This recipe adapted from the original Spanish language recipe available here: https://www.comedera.com/cachitos-venezolanos/

Here is the link to the original, Spanish-language recipe I adapted, and I can’t say I did a great idea of making these. But now, having made them myself, I do understand why most people in Venezuela simply go get one at the cafe. They are not difficult to make, per se–nuances in the Google translation that didn’t come across well on first reading accounted for most of my mistakes–but they are time-consuming and effort-intensive. I would certainly need to practice shaping these a few more times before I could call myself competent.

I made three kinds as well, ham, ham with bacon and cream cheese, and turkey with bacon and cream cheese. I didn’t roll my dough out nearly as thinly as the version I had at Klein’s, and as a result my rolls were cruder, thicker, breadier. I can’t say that is overall a bad thing—the soft, slightly sweet dough does complement these fillings quite well.

Ham Cachito

As with what I had at Klein’s, I’m partial to the plain ham version, though it is the driest of the three. It is not particularly dry though, especially in my thicker, breadier version, where the steam from the ham kept the dough inside moist, though not quite leaving it still doughy thankfully.

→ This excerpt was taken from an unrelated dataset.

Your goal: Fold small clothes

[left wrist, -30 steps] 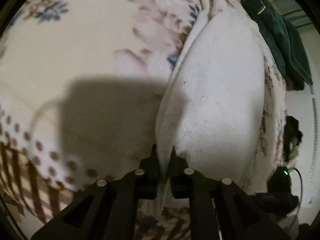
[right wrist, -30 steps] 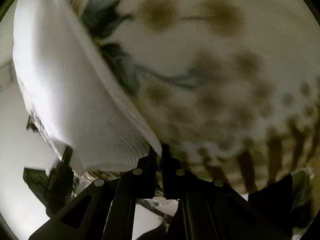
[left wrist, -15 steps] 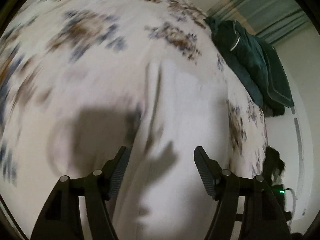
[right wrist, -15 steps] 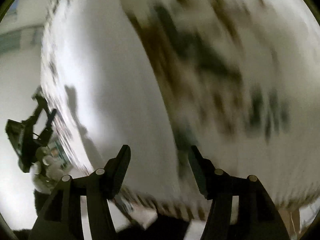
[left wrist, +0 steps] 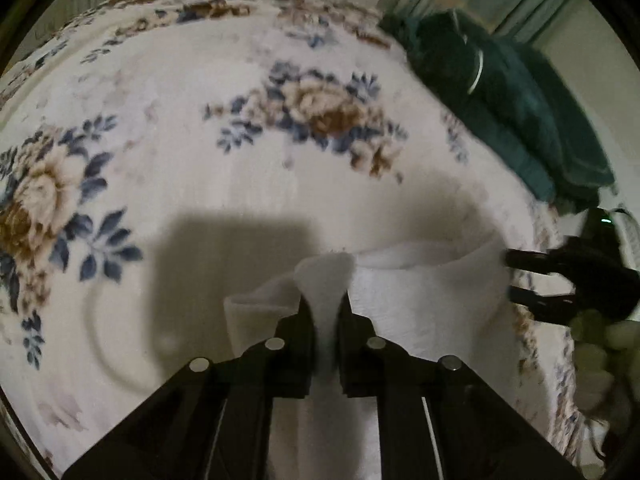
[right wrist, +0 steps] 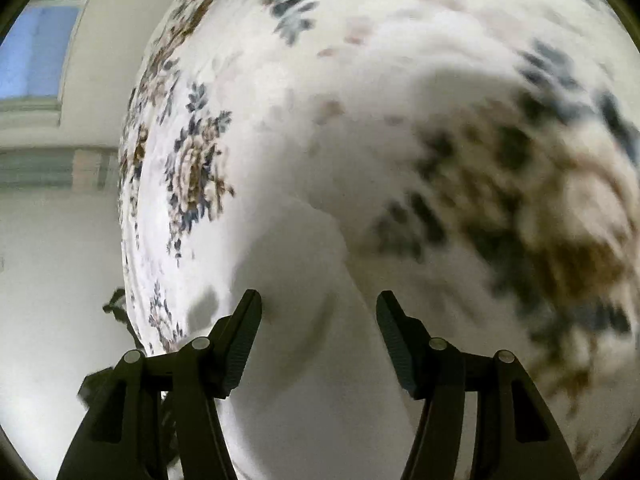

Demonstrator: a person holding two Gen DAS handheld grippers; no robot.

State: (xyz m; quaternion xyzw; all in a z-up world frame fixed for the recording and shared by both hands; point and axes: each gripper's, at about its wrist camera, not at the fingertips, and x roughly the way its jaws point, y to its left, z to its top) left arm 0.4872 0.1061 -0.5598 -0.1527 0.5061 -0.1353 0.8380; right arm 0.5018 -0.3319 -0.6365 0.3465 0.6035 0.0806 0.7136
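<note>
A small white knitted garment (left wrist: 424, 304) lies on a floral blanket (left wrist: 248, 184) near its right edge. My left gripper (left wrist: 325, 312) is shut on a raised corner of the white garment, which sticks up between its fingertips. My right gripper (right wrist: 319, 312) is open and empty, its jaws wide apart just above the white garment (right wrist: 292, 264), which is blurred in the right wrist view. The right gripper also shows in the left wrist view (left wrist: 520, 280) at the garment's right edge.
A dark green garment (left wrist: 500, 92) is piled at the blanket's far right corner. A curtain and wall stand behind it. The blanket's edge (right wrist: 132, 216) runs down the left of the right wrist view, with wall and a window beyond.
A second ago both grippers were shut on the white garment, then both opened. Now the left gripper has shut on a corner of the garment, and the right stays open over it.
</note>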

Ham, bacon, cream cheese cachito

Ham, bacon, and cream cheese is still a good secondary option though. Cream cheese is a natural partner for salty cured meats, and while this soft, sweet bread roll lacked the density, the chewiness of a bagel, the comparisons presented themselves regardless.

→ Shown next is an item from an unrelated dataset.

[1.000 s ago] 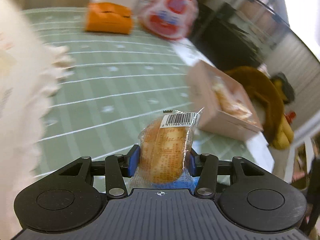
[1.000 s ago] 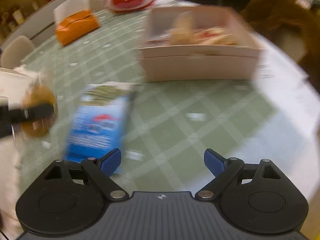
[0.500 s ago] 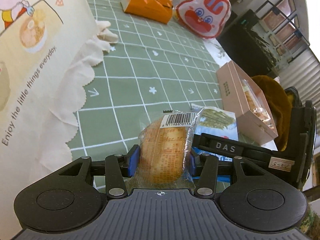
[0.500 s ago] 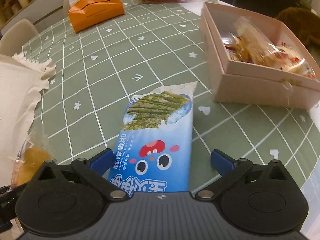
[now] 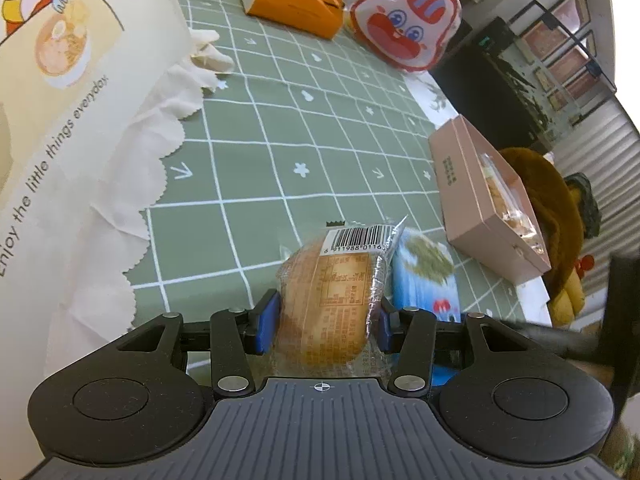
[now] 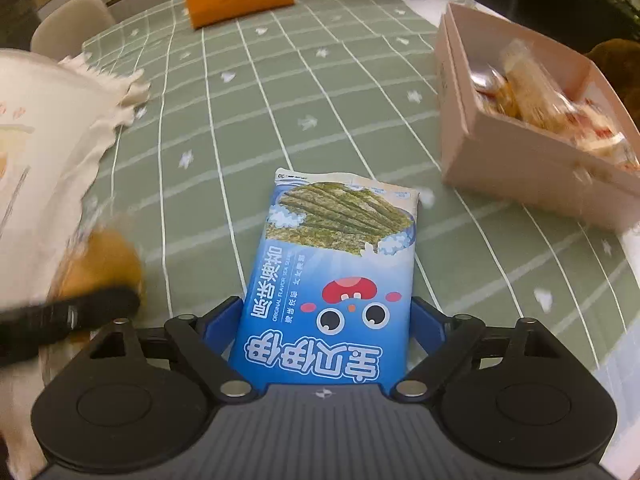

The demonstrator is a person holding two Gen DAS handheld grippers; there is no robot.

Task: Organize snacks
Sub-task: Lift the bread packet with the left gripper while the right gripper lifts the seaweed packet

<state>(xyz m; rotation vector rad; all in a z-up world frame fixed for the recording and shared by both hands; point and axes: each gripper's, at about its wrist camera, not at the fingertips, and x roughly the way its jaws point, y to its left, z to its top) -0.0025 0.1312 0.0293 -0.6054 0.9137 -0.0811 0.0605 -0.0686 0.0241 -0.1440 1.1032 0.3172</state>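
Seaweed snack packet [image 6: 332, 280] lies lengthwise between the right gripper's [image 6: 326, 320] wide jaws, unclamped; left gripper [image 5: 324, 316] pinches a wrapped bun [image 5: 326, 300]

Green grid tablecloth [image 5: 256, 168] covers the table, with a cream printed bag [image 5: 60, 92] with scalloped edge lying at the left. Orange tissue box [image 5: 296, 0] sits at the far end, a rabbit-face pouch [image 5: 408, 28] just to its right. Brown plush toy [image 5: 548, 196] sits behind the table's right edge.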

Turkey, bacon, cream cheese cachito

As with the cachitos from Klein’s, the turkey version was my least favorite–the bacon did not help it as much as I’d hoped. Perhaps a cheaper, less “good quality” deli turkey meat would help here–I used a nice, smokey mesquite-smoked turkey breast rather than a pinker, saltier, processed and prepackaged turkey but that more hamlike flavor might have worked better.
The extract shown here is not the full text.